Abigaël se concentra de nouveau sur son cahier, y nota la suite de ses rêves imbriqués avec la plus grande attention, consignant chaque détail. Frédéric s’apprêtait à se rendre au travail lorsqu’elle releva la tête de ses quatre pages de notes. Il piocha un paquet de Marlboro dans une cartouche posée juste à côté de l’ordinateur et embrassa Abigaël brièvement.

— Pas de bêtise avec les aiguilles, d’accord ?

— Je crois que je vais essayer de rouvrir un cabinet de consultation à Lille. J’ai besoin de sortir d’ici, de voir des gens, de m’investir dans quelque chose, ou je vais devenir dingue.

— C’est une bonne idée, si tu t’en sens capable, mais prends ton temps pour bien réfléchir, d’accord ? Les blessures sont encore fraîches. Bon, j’y vais, et je m’occupe du rendez-vous avec la neurologue.

Une fois seule, Abigaël fixa longuement son cahier de rêves, cette mise à plat de son inconscient, de ce foisonnement d’images et de scénarios qu’elle vivait une fois endormie. Quels secrets cachait son sommeil ? Que cherchait à lui raconter son esprit à travers ses rêves ?

Elle sortit les cinq autres cahiers de rêves du tiroir. Ils étaient numérotés, comprenaient des morceaux de vie, des éclats du passé, mais surtout des centaines de pages de récits, tous plus fous et illogiques les uns que les autres. Ces cahiers étaient peut-être une clé qui lui permettrait de comprendre tous les points noirs de son existence, des six derniers mois. Son père et ses mensonges… L’accident… L’enquête des disparus et les événements étranges qui l’accompagnaient…

Abigaël ouvrit son logiciel de retouche d’images, un navigateur avec une banque de photos, et se mit au travail. Elle allait matérialiser son dernier cauchemar : la petite fille sans visage, assise dans une rue étroite, la BD XIII sur les genoux… Le croquemitaine aux membres cassés et aux articulations rivetées à sa poursuite. Elle pensa qu’il faudrait faire apparaître le code donné par la fillette : 10-15-19-8. Qu’est-ce qu’il pouvait bien signifier ? Une idée lui vint alors : remplacer le nombre par la lettre correspondante de l’alphabet : A=1, B=2…

Elle décrypta J-O-S-H. Josh. Un prénom masculin. Qui était-ce ? Quelqu’un de son passé ? Du collège ou du lycée ? Une connaissance de son père ? Elle avait peut-être connu un Josh dans sa jeunesse, mais avec sa mémoire qui flanchait…

Elle ajouterait donc JOSH à la représentation de son cauchemar.

Deux heures plus tard, elle abandonna son travail et se rendit dans la salle de bains. Ça sentait l’eau de Cologne Farina dont Frédéric s’aspergeait les joues — il se rasait encore à l’ancienne, avec un coupe-choux à la châsse en ivoire, gravé des initiales FM, Frank Mandrieux, son père. La porte de l’armoire à pharmacie était entrouverte, on y voyait les petits flacons de Propydol, ce médicament qui sauvait Abigaël autant qu’il la détruisait. Elle fronça les sourcils : avait-elle encore oublié de la refermer ? Une fois poussée, la porte se rouvrit toute seule : elle fermait mal.

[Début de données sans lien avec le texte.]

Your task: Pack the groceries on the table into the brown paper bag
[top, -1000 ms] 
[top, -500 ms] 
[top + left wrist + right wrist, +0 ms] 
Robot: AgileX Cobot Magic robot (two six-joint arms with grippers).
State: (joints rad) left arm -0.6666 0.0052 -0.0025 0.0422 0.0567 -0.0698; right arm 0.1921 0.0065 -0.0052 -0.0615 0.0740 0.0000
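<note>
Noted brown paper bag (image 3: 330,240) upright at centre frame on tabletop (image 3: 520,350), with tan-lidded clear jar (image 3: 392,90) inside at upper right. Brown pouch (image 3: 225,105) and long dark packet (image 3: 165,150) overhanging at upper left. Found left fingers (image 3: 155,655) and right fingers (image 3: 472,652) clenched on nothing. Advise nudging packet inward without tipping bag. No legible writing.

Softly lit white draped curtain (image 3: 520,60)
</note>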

Abigaël força et tourna le petit loquet pour la bloquer.

Elle contempla son visage de craie dans le miroir, passa ses doigts dans ses longs cheveux noirs jamais coupés depuis l’accident. Pointes abîmées et sèches. C’était dans ce genre de détails — une ridule en plus au coin de l’œil, une infime tache brune sur le dos de la main — que le temps creusait sa route perverse. Quand j’aurai 18 ans, tu seras vieille, maman. Léa aimait la taquiner ainsi. Abigaël entendait encore si distinctement le son de sa voix. Sa fille n’aurait jamais 18 ans.

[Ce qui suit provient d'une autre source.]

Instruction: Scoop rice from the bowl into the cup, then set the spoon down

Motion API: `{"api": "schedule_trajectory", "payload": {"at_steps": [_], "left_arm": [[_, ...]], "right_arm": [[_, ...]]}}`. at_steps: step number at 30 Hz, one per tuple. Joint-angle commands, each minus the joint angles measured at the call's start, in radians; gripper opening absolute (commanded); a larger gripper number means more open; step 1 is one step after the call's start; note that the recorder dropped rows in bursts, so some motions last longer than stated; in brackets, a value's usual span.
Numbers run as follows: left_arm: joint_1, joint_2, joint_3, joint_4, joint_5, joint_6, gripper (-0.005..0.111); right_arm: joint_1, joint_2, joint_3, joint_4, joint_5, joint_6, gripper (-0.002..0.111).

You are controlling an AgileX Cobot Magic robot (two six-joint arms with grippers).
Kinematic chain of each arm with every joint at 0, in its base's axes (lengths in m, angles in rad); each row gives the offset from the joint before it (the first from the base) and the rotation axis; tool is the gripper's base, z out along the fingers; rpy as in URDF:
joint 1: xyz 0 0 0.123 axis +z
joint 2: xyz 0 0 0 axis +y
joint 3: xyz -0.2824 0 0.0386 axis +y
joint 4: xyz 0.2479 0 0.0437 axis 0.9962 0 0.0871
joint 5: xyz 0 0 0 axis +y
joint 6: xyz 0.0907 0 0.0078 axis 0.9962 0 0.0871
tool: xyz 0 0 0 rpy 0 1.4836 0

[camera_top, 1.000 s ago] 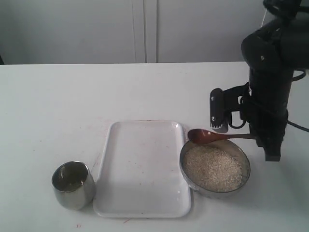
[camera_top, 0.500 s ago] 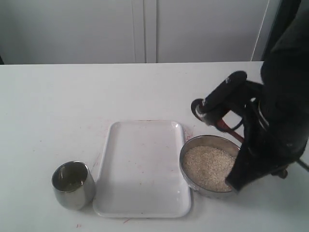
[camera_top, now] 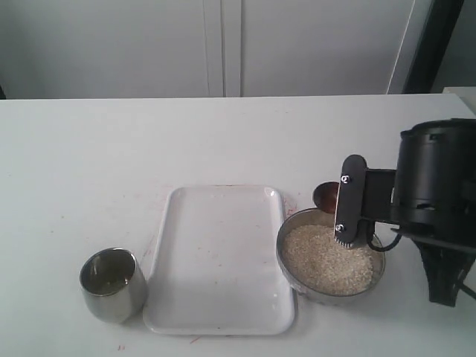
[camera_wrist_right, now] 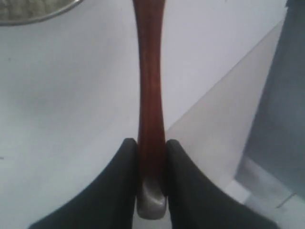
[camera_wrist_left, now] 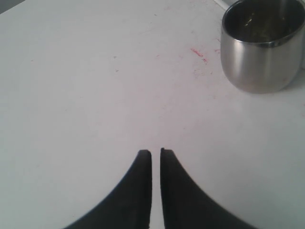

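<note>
- Rice (camera_top: pixel 327 259) fills the bowl (camera_top: pixel 285 256) on the counter (camera_top: pixel 111 149).
- Right pincer (camera_wrist_right: pixel 151 143) pinches the spoon (camera_top: pixel 325 195) by its handle, at the bowl's far rim.
- Cup (camera_top: pixel 111 285) sits well left of the bowl.
- Left pincer (camera_wrist_left: pixel 156 152) is pressed together, holding nothing.

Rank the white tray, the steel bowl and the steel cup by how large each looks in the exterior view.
1. white tray: clearly the largest.
2. bowl: much wider than the cup.
3. cup: the smallest.
All three lie about equally near the camera, so the order looks safe.
</note>
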Motion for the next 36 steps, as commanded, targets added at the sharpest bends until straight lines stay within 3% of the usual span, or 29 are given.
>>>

Tandis que l’eau de la douche coulait, elle ôta sa robe de chambre et sa nuisette. Le serpent narcolepsie l’avait mordue de part en part, transformant son corps en spectacle morbide, une foire aux cicatrices, surtout au niveau des articulations. Un freaks des temps modernes. Frédéric n’avait jamais posé de questions, il l’avait accueillie telle qu’elle était, avec le même respect qu’on peut avoir en foulant pour la première fois une terre inconnue.

Avant d’entrer dans la douche, elle vit, avec le jeu de miroirs créé par celui fixé au mur et celui de l’armoire à pharmacie, une grosse tache violacée sur son omoplate droite.

Exactement là où, dans son rêve, le croquemitaine l’avait frappée.